-- Source records follows --

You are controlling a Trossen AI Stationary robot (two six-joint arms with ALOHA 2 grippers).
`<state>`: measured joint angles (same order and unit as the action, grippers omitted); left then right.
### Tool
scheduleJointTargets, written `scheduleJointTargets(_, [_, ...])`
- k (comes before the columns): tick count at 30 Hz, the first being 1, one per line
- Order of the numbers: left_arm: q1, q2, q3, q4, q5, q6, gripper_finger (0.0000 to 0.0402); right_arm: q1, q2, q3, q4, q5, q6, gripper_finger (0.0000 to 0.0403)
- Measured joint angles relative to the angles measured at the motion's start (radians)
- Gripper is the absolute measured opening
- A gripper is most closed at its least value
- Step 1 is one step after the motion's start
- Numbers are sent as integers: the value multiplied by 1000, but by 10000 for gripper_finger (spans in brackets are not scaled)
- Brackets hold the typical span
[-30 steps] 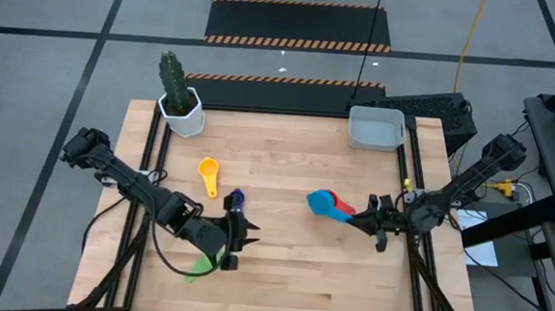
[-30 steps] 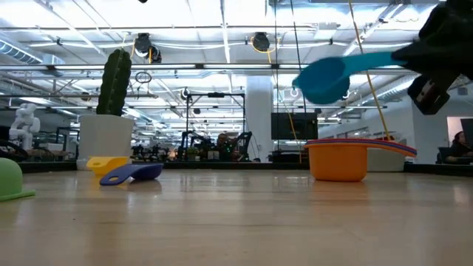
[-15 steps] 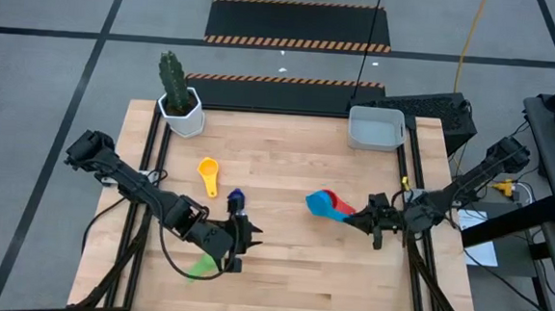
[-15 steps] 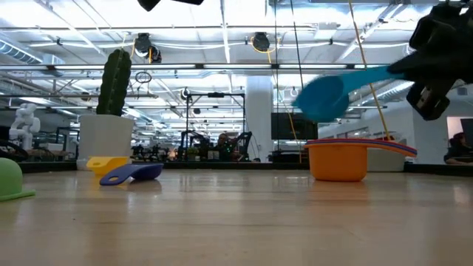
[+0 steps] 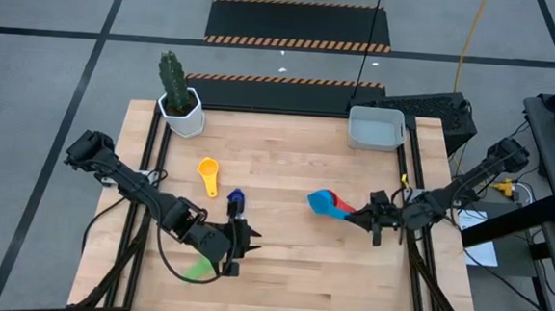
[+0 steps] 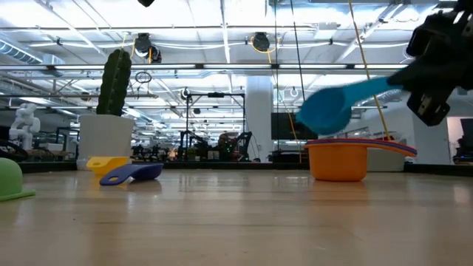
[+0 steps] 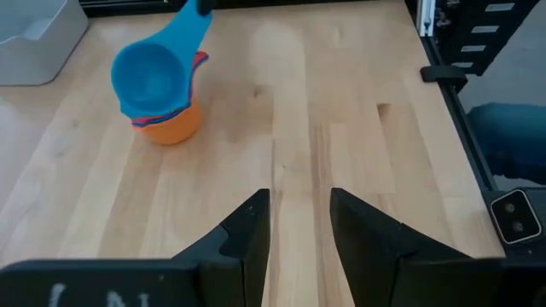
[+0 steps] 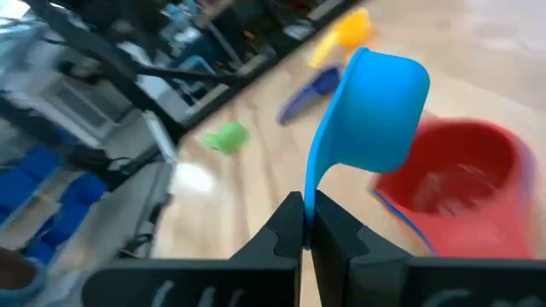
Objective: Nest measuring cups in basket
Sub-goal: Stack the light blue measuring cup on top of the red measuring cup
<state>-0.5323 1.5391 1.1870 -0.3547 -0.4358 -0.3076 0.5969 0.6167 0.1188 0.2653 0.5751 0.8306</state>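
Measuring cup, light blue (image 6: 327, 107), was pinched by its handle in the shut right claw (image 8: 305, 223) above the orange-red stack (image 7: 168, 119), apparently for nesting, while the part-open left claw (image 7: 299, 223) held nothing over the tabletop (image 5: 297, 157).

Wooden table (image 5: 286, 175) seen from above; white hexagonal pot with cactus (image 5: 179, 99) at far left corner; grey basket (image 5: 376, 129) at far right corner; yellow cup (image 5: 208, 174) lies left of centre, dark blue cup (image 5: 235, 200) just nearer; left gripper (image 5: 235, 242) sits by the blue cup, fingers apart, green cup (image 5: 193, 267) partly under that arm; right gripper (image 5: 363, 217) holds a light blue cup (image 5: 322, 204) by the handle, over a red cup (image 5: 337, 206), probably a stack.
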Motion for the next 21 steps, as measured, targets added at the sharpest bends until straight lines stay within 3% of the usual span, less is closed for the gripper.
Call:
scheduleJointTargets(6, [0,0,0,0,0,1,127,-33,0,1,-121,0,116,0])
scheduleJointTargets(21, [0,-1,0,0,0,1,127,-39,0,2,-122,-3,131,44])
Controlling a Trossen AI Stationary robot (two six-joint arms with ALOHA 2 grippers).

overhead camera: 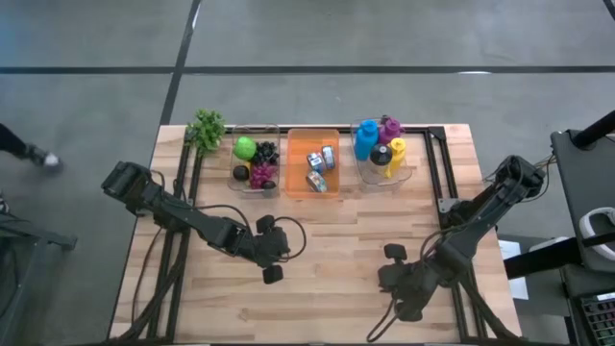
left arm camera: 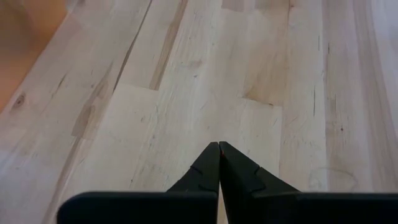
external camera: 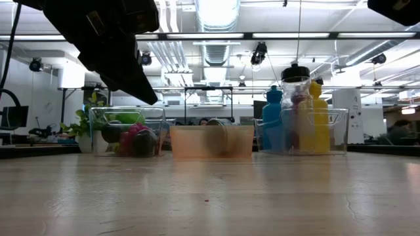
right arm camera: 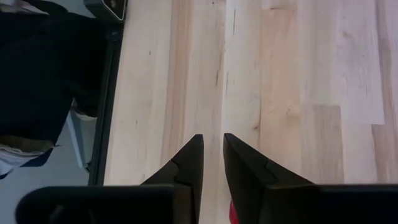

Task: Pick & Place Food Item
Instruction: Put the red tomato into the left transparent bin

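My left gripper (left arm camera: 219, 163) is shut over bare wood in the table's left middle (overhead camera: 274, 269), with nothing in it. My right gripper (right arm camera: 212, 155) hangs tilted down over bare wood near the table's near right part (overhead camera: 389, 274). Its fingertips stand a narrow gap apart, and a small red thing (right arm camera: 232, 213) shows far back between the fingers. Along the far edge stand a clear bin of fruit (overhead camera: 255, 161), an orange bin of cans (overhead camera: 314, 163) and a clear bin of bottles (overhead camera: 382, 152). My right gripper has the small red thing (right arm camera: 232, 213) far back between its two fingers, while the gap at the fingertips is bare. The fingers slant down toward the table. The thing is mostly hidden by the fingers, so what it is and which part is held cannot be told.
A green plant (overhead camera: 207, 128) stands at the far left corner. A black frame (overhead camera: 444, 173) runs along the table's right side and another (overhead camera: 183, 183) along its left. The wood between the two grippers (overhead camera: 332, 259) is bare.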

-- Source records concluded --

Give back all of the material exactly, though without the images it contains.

■ Output
You are controlling a Trossen AI Stationary robot (two six-joint arms with ALOHA 2 grippers).
`<state>`: measured joint angles (same order and unit as the action, grippers omitted); left then right.
### Tool
scheduleJointTargets, written `scheduleJointTargets(_, [_, ...])`
- k (comes before the columns): tick count at 30 Hz, the first being 1, one per line
- Order of the numbers: left_arm: q1, q2, q3, q4, q5, q6, gripper_finger (0.0000 to 0.0402); right_arm: q1, q2, q3, q4, q5, q6, gripper_finger (0.0000 to 0.0403)
- Measured joint angles relative to the angles measured at the motion's start (radians)
- Gripper is the absolute measured opening
- A gripper is most closed at its least value
- Step 1 is one step after the motion's start
- Numbers are sent as integers: the value multiplied by 1000, but by 10000 for gripper_finger (spans in brackets are not scaled)
- Brackets hold the typical span
[-30 steps] 
[-30 steps] 
[-15 steps] 
[-15 steps] 
[+0 steps] 
[+0 steps] 
[+0 steps] 
[+0 steps] 
Objective: Nest measuring cups in basket
Sub-goal: Stack the light blue measuring cup on top of the red measuring cup
<state>-0.5323 1.5391 1.1870 -0.3547 -0.4358 -0.3076 0.5969 0.6167 0.1188 0.2653 0.5751 0.8306</state>
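Measuring cup, light blue (image 6: 327, 107), was pinched by its handle in the shut right claw (image 8: 305, 223) above the orange-red stack (image 7: 168, 119), apparently for nesting, while the part-open left claw (image 7: 299, 223) held nothing over the tabletop (image 5: 297, 157).

Wooden table (image 5: 286, 175) seen from above; white hexagonal pot with cactus (image 5: 179, 99) at far left corner; grey basket (image 5: 376, 129) at far right corner; yellow cup (image 5: 208, 174) lies left of centre, dark blue cup (image 5: 235, 200) just nearer; left gripper (image 5: 235, 242) sits by the blue cup, fingers apart, green cup (image 5: 193, 267) partly under that arm; right gripper (image 5: 363, 217) holds a light blue cup (image 5: 322, 204) by the handle, over a red cup (image 5: 337, 206), probably a stack.
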Motion for the next 21 steps, as measured, targets added at the sharpest bends until straight lines stay within 3% of the usual span, less is closed for the gripper.
Call:
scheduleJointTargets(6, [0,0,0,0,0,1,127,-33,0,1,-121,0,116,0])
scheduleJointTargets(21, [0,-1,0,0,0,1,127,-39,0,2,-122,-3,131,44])
Controlling a Trossen AI Stationary robot (two six-joint arms with ALOHA 2 grippers).

overhead camera: 
left arm camera: 
external camera: 
right arm camera: 

Task: Pick & Place Food Item
Instruction: Put the red tomato into the left transparent bin

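My left gripper (left arm camera: 219, 163) is shut over bare wood in the table's left middle (overhead camera: 274, 269), with nothing in it. My right gripper (right arm camera: 212, 155) hangs tilted down over bare wood near the table's near right part (overhead camera: 389, 274). Its fingertips stand a narrow gap apart, and a small red thing (right arm camera: 232, 213) shows far back between the fingers. Along the far edge stand a clear bin of fruit (overhead camera: 255, 161), an orange bin of cans (overhead camera: 314, 163) and a clear bin of bottles (overhead camera: 382, 152). My right gripper has the small red thing (right arm camera: 232, 213) far back between its two fingers, while the gap at the fingertips is bare. The fingers slant down toward the table. The thing is mostly hidden by the fingers, so what it is and which part is held cannot be told.
A green plant (overhead camera: 207, 128) stands at the far left corner. A black frame (overhead camera: 444, 173) runs along the table's right side and another (overhead camera: 183, 183) along its left. The wood between the two grippers (overhead camera: 332, 259) is bare.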

There's nothing more to this exercise.